Permítanme terminar con una pequeña reflexión, simplemente para pensar, del
“cuestionado” Anthony de Mello y con una increíble, por lo oportuna, anécdota personal.
El diablo y su amigo
En cierta ocasión salió el diablo a pasear con un amigo.
De pronto vieron entre ellos a un hombre
que estaba inclinado sobre el suelo
tratando de recoger algo.
“¿Qué busca ese hombre?”, le preguntó al diablo su amigo.

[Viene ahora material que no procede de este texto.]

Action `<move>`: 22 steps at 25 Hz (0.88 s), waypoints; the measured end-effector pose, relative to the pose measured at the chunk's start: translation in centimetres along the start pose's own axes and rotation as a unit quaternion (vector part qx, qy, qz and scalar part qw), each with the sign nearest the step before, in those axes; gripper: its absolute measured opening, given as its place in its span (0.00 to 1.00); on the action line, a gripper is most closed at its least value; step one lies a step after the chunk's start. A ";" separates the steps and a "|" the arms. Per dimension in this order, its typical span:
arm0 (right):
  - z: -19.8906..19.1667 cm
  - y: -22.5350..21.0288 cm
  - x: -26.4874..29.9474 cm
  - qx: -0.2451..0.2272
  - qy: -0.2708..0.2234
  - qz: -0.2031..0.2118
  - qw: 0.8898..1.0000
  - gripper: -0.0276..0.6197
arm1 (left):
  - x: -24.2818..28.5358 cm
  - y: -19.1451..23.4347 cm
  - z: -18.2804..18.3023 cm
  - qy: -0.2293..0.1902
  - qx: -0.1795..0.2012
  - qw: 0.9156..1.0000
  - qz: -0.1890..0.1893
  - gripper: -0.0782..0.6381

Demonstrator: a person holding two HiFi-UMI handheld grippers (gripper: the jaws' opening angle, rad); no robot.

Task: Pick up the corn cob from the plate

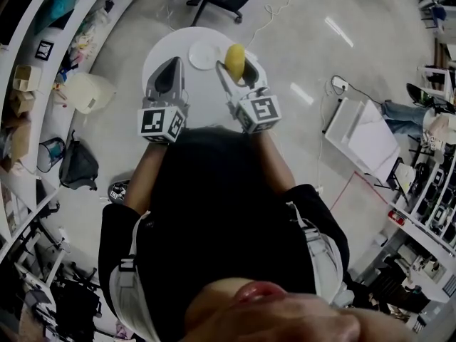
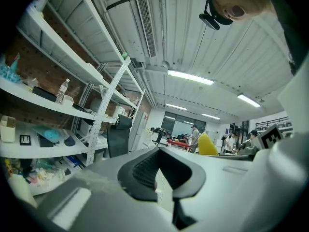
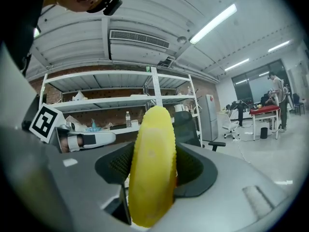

“Un trozo de Verdad”, respondió el diablo.
“¿Y eso no te inquieta?”, volvió a preguntar el amigo.
“Ni lo más mínimo”, respondió el diablo.
“Le permitiré que haga de ello una creencia religiosa”.
Una creencia religiosa es como un poste indicador que señala el camino hacia la Verdad. Pero las
personas que se obstinan en adherirse al indicador se ven impedidas de avanzar hacia la Verdad,
porque tienen la falsa sensación de que ya la poseen.4

Lo que sigue me ocurrió hace poco más de una hora. Dos de mis hijos, Jeremías (8 años) y
Santiago (6 años), estaban viendo la película “El príncipe de Egipto” que se refiere, en dibujos
animados, a la historia de Moisés. En el momento en que se representaba la décima plaga, el paso

4
Anthony de Mello, El canto del pájaro, Sal Terrae
del “ángel exterminador” que “mató” a todos los primogénitos de los egipcios, se dio entre ellos el
siguiente diálogo:
Santiago: ¿Qué es eso?
Jeremías: Es cuando matan a todos los hijos mayores.
Santiago: ¿Y quién los mata?
Jeremías: Y, Dios.
(Como se imaginarán no pude sino intervenir en la conversación)
Yo: ¿Cómo va a ser Dios? ¿Cómo Dios va a matar chicos?
Jeremías: (sonriendo, como dándose cuenta) No, claro.
Santiago: ¿Y quién los mató entonces?
Yo: Nadie, se murieron.
Santiago: ¿Y por qué se murieron?
Yo: Mirá Santi, no sé, lo único que sé es que Dios no los mató.
(Silencio... Ellos siguieron viendo la película y yo escribiendo esto).